I used to be of the view that suggested that buybacks were just another way of distributing to shareholders – a bit like dividends, selectively applied.
You could turn a buyback into a dividend by selling your own shares in precisely the proportion that the company bought shares back. Then your percentage ownership was unchanged and you would have (in cash) your share of the monies that the company distributed to its owners.
I used to think that. But it isn’t quite true. Because companies can impair themselves with buybacks in ways that you just couldn’t with dividends. Few companies support paying dividends at 2x underlying cash generation. But debt funded buybacks of this size are alas fairly common.
Debt funded buybacks, applied to their illogical limit, will corrupt you, and turn you into a gebbeth – inhabited by the debt (and its evils) you have allowed into your body.
First however I need to recount a parable about how leverage corrupts morality.
Valeant and the price of Syprine
Syprine is an old drug, out of patent for years that is a treatment for Wilsons disease. Wilsons disease is a disorder where copper builds up in your blood eventually killing you. If you take Syprine you lead a symptom-free normal life.
There are a few thousand people with Wilsons disease in the United States and as it was a minor disorder there was a single supplier of Syprine.
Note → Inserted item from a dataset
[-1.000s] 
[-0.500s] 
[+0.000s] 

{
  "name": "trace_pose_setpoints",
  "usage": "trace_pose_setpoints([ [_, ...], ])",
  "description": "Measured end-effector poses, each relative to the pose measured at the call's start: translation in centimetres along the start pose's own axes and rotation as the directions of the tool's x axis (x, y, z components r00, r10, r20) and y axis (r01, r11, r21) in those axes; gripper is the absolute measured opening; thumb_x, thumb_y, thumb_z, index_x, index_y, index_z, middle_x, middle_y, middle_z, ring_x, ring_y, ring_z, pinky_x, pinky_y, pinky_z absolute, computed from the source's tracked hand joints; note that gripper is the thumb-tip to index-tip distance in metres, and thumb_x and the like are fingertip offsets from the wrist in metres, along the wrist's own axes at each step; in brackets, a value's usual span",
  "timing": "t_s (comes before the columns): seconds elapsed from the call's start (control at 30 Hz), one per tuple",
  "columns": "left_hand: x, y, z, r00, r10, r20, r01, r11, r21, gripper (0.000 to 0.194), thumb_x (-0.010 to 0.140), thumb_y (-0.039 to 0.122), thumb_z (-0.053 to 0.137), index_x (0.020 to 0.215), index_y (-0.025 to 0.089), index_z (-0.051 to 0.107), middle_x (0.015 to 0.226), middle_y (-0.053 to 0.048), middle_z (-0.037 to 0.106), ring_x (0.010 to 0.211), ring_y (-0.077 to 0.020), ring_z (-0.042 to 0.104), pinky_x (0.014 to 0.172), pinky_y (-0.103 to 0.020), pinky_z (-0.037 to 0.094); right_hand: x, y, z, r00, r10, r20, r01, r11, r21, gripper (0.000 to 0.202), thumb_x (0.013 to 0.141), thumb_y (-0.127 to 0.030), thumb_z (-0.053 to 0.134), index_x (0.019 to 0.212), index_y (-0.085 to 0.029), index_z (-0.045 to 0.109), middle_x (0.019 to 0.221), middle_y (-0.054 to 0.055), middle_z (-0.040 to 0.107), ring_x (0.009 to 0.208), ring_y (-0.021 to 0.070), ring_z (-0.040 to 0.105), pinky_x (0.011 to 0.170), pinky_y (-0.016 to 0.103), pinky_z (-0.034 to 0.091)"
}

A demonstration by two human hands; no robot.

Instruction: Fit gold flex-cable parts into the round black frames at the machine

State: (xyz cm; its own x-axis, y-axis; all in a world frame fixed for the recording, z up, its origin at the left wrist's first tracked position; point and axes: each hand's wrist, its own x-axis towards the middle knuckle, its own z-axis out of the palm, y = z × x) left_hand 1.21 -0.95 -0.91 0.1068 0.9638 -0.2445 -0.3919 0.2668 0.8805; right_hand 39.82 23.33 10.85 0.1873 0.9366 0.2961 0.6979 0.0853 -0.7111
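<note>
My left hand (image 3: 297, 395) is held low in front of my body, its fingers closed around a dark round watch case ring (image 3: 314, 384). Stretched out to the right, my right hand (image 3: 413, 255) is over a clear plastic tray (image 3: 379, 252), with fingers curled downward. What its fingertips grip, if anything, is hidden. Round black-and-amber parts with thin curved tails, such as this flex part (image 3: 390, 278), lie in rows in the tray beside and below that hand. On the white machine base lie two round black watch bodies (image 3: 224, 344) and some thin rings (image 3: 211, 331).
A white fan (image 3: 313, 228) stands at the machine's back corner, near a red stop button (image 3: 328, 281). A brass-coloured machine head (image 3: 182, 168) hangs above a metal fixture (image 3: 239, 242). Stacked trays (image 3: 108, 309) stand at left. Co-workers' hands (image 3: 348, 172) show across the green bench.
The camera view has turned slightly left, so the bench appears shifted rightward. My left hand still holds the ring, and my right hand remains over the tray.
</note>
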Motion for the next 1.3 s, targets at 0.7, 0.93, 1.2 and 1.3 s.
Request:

Valeant bought this single supplier. They cranked the price to $400,000 for a years supply and took every asset of every sufferer they could find.
Pay up or die.
Valeant instituted a patient subsidy program so that they could crank the prices to levels that no patient could afford and then drop the price (through the subsidy) to a level where they could strip every asset of every sufferer. They found precisely how much a Wilson’s disease sufferer had, and they took the lot.
Valeant bought up all the raw-material suppliers for the drug so no alternative supply could make it the market. They either bought up or intimidated all the veterinary suppliers of Syprine so that veterinary supplies couldn’t be diverted. Horses get Wilsons disease too but a few (hundred) dead horses were the collateral damage in Valeant’s plan to extract huge rents from an old-and-out-patent drug.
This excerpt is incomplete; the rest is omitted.